Bitcoin price closed at $18K last night and then immediately plunged to the low $18K region during the early morning hours of Monday. Since BTC has managed to bounce back and almost touch the $19K level, but is still 4% lower than yesterday.
Bulls Stop Bears Short
Bitcoin is forming a hammer, a bullish reversal signal that occurs when a key price objective is reached. This type of signal is usually seen in Japanese candlesticks.
Daily, the price action doesn’t have much significance. However, it did confirm the signal after it hit the lower Bollinger Bands. The strength behind the move was weak, even though the depth of the move was significant.
The falling stochastic line has also supported the price action.
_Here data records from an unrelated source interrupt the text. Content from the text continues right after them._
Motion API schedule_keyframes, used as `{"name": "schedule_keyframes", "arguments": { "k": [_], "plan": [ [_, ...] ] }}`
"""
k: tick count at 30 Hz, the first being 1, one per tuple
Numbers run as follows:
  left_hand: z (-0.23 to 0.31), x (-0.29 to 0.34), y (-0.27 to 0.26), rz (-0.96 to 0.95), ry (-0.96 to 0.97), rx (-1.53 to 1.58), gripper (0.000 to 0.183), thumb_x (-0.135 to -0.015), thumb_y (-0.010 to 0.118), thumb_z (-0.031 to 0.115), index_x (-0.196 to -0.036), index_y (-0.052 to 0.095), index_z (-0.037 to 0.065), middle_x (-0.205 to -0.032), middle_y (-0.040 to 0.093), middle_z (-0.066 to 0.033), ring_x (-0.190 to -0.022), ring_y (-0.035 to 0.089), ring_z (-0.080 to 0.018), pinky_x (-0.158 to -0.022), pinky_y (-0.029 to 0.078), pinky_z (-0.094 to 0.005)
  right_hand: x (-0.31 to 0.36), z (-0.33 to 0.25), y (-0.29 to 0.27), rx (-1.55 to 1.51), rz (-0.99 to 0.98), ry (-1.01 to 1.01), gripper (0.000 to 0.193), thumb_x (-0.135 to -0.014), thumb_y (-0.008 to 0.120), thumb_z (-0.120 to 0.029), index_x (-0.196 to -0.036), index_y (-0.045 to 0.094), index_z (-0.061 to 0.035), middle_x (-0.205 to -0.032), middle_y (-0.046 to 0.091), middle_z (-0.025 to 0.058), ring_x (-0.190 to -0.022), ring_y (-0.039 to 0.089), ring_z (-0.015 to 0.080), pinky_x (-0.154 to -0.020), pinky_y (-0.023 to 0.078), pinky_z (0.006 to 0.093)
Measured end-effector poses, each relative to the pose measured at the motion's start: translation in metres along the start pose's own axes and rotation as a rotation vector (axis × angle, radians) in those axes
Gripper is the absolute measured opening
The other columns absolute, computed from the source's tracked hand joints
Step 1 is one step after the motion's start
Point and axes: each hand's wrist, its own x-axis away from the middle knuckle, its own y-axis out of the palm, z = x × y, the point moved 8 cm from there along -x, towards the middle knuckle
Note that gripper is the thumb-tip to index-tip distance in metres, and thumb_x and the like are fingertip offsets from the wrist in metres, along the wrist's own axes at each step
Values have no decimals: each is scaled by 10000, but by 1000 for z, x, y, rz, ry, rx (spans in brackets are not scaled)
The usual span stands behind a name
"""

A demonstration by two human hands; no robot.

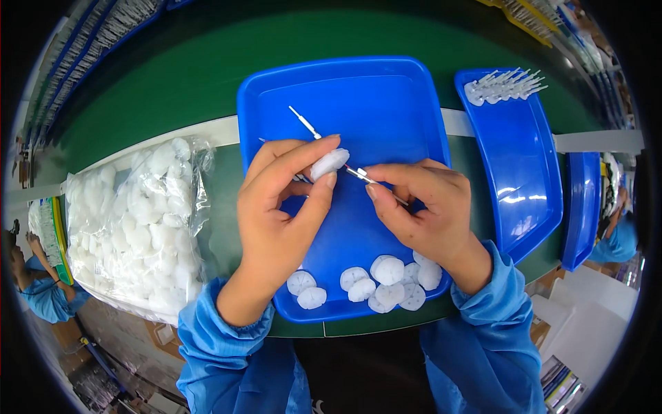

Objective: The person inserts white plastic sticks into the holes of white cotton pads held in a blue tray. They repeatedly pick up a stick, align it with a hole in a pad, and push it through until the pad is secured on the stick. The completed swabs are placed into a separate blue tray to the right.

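Observation:
Over the big blue tray (338,69), my left hand (279,200) pinches a soft white round disc (329,163) between thumb and fingers. My right hand (427,203) is closed on a thin silvery rod (358,173) with a white section, its tip touching or very near the disc's edge. Another slim rod (303,123) sticks out beyond my left fingers; whether that hand holds it or it lies in the tray, I cannot tell. Several loose white discs (387,270) lie along the tray's near side, below my hands.
On the left, a clear plastic bag (138,228) bulges with white discs. A narrower blue tray (520,186) to the right carries a cluster of white pieces with thin stems (503,87) at its far end. People in blue sleeves (617,240) appear at both sides.

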Motion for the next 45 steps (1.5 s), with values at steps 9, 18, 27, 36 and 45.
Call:
{"name": "schedule_keyframes", "arguments": {
  "k": [9, 18, 27, 36, 45],
  "plan": [
    [5, 1, 1, 12, 68, -88, 392, -915, 765, -105, -1270, 802, 56, -1143, 702, -81, -962, 680, -136, -763, 614, -245, 0, 2, 1, -28, 1, 53, 178, -863, 881, -108, -1033, 830, -97, -633, 673, 13, -505, 618, 159, -528, 474, 306],
    [3, 7, 7, -16, 29, -223, 375, -914, 779, -69, -1264, 812, 61, -1060, 793, -114, -870, 726, -161, -788, 607, -296, -1, 8, 6, 22, 18, 41, 144, -878, 895, -119, -969, 797, -65, -684, 704, 50, -574, 651, 171, -572, 467, 327],
    [8, 17, 7, 6, 40, -310, 428, -883, 829, -50, -1297, 796, 56, -1059, 797, -112, -894, 738, -184, -726, 609, -297, -12, -19, 7, 308, 102, -293, 122, -865, 854, -148, -940, 763, -114, -768, 747, 8, -613, 691, 208, -602, 507, 347],
    [-8, 5, 9, -165, -121, -102, 426, -956, 812, 43, -1364, 701, 1, -1300, 732, -104, -1157, 692, -172, -864, 588, -294, 8, 15, 10, -119, -45, 364, 196, -836, 873, -96, -1002, 769, -97, -787, 747, 12, -691, 732, 209, -671, 540, 327],
    [24, 6, 4, -37, 222, -306, 547, -758, 917, 7, -1281, 775, 83, -1157, 695, -85, -966, 670, -186, -762, 565, -301, -6, 10, 7, -424, -39, 148, 459, -829, 859, -35, -1271, 735, -45, -988, 739, 66, -818, 680, 181, -800, 566, 329]
  ]
}}
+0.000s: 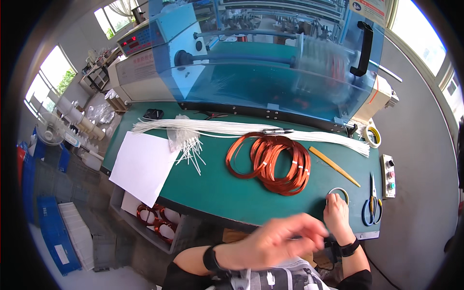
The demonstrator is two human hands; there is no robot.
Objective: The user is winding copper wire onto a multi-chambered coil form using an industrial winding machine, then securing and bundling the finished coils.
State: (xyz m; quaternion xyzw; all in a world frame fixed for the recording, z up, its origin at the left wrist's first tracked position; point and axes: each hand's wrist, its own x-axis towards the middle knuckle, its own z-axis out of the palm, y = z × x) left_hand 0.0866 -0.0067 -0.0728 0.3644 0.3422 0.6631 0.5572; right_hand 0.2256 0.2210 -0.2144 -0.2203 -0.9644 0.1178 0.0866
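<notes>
My right hand (pixel 337 215) is at the front right of the green tabletop, its fingers closed on the near edge of a thin, pale ring that looks like a roll of tape (pixel 346 194). In front of my body, my left hand (pixel 282 240) is blurred by motion; its fingers stretch toward the right, apart, with nothing visible in them. Beyond the hands lies a pile of copper wire coils (pixel 285 166), some bound with small white ties. A yellow-brown stick (pixel 334 166) and blue-handled scissors (pixel 372 205) lie near my right hand.
A long bundle of white sleeving (pixel 217 126) crosses the table (pixel 208 193), beside a bag of short pieces (pixel 182 137) and white paper (pixel 144 164). Behind stands a winding machine with a blue transparent cover (pixel 270 87). A button box (pixel 388 176) sits right; a grey bin (pixel 166 241) holds more coils.
</notes>
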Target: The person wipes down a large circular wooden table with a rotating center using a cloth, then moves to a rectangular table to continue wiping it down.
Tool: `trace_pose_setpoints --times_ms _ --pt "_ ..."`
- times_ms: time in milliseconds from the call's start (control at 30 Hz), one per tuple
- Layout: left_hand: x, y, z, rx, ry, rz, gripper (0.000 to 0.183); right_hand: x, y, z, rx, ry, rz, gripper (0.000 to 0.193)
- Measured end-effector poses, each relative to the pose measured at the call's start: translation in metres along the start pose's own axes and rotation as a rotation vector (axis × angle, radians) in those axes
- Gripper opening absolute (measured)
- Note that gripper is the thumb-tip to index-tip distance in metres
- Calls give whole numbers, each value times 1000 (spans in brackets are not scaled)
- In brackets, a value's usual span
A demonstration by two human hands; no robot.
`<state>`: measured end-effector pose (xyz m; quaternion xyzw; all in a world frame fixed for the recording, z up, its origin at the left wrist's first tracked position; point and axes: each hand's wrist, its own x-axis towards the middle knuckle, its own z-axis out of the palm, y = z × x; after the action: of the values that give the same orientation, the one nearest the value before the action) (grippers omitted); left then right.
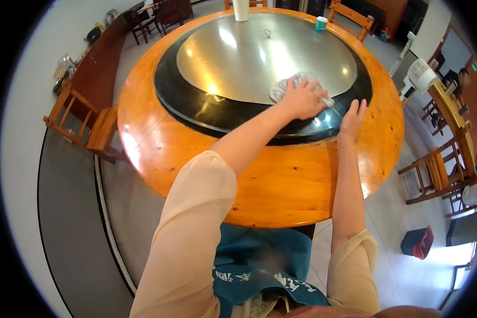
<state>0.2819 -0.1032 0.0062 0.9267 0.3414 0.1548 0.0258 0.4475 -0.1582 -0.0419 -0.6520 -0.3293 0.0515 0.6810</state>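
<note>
Round wooden tabletop [281, 185] fills most of the view, orange-brown rim, with a black ring [196, 106] inside it and a large grey metal disc [249, 58] at the centre. Wooden chair [85, 124] stands off the left edge; more chairs sit to the right. Person wears pale sleeves and a teal apron [259, 265]. Left hand [303, 98] lies palm down on a crumpled grey cloth [294, 85], fingers spread flat and pressing it, not clenched. Cloth rests at the near right edge of the metal disc, touching the black ring. Right hand [353, 117] lies flat on the black ring just beside it, fingers extended, holding nothing. A small teal cup [321, 23] stands at the far rim.
</note>
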Motion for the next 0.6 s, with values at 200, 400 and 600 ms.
trace_pose_setpoints --times_ms 200,400,600 --pt "-42 -147 -30 60 99 -345 61 -1 -1 -6 -152 -9 -6 62" --pt "-150 -255 -85 352 147 -988 79 -7 -14 -8 -211 -55 30 67" --pt "-157 -237 -81 241 26 -889 75 -14 -28 -7 -100 -92 101 70"
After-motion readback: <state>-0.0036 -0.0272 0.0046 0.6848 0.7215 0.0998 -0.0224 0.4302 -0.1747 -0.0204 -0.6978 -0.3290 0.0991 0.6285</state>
However, holding above this level could lead to short-term rallies, though the past price action has already fallen back.
The weekly candle in Bitcoin is currently a hammer, as indicated by the first day of the week. It’s unlikely that this candle will stay that way, as the price is currently hanging on to the former all-time high resistance. The head of the candle body is also above the former high.
The move lower was especially disappointing for bulls, as it prevented any long-term investors from entering a position. Only those who could enter a long position on the wick at $17,500 were left.
Bitcoin’s extreme bearish sentiment and the macro situation have led to the assumption that new lows are likely to be established. However, the weekly timeframes have been showing signs of weakening bullish momentum. That suggests that a hammer candle might be a good buy signal.
If the weekly candle closes above the green line, the price could break through the LMACD and test the 2018 bear market bottom. That would trigger a sustained rally.
September Has 11 Days Left For Bitcoin Bulls
The last 11 days of the monthly candle are still left, and bulls have a lot of time to prevent a deeper selloff in BTC.
The current candle looks ugly, but it should be noted that the previous highs and lows were at the beginning of a meaningful reversal. A doji pattern could be the prelude to a cluster of support that will likely prevent further declines.
The onus is on the bulls to show strong resistance within the next 11 days to end the bear market’s momentum. In the past, the histogram would turn pink to signal that the market was starting to believe that the bulls were regaining control.
How Will September End?
The recovery of Bitcoin is in danger as the financial sector continues to decline. Even if it hits the $20,500 resistance level, it may not be able to sustain its gains.
Despite the various indicators indicating that Bitcoin is entering a new phase, the expert cryptoanalyst @woonomics claims it is still not yet at rock bottom. He noted that only 52 percent of the coins are underwater.
According to him, if Bitcoin reached its previous lows, it would not be at $18,000. He noted that the larger financial sector must step up and restore its confidence for the cryptocurrency to recover.
The Stoch-RSI convergence may boost Bitcoin’s price, but it is not expected to lead to recovery. The current market dynamics are not favorable for cryptocurrency this September.
Fed Rate Hikes & Jittery Traders
Fear has been rising among investors and traders due to the Federal Reserve’s quantitative tightening program and high inflation.
The stock market’s reaction to this new anxiety was swift and brutal. From the 10th to the 18th of September, the price of gold dropped by 26.02 percent. That marked the end of the supposed recovery seen in August.
The price of Ethereum can bounce back from its initial decline. There are two ways that investors can react to this: buy the dip immediately or wait for the price to recover. If the market goes through an initial decline, it is more likely that traders will start to profit from it. The Stoch oscillators are also providing strong signals that suggest a potential reversal.
The market’s recent movements are also aligned with the XABCD harmonic patterns. That can be an indication of a potential buy signal.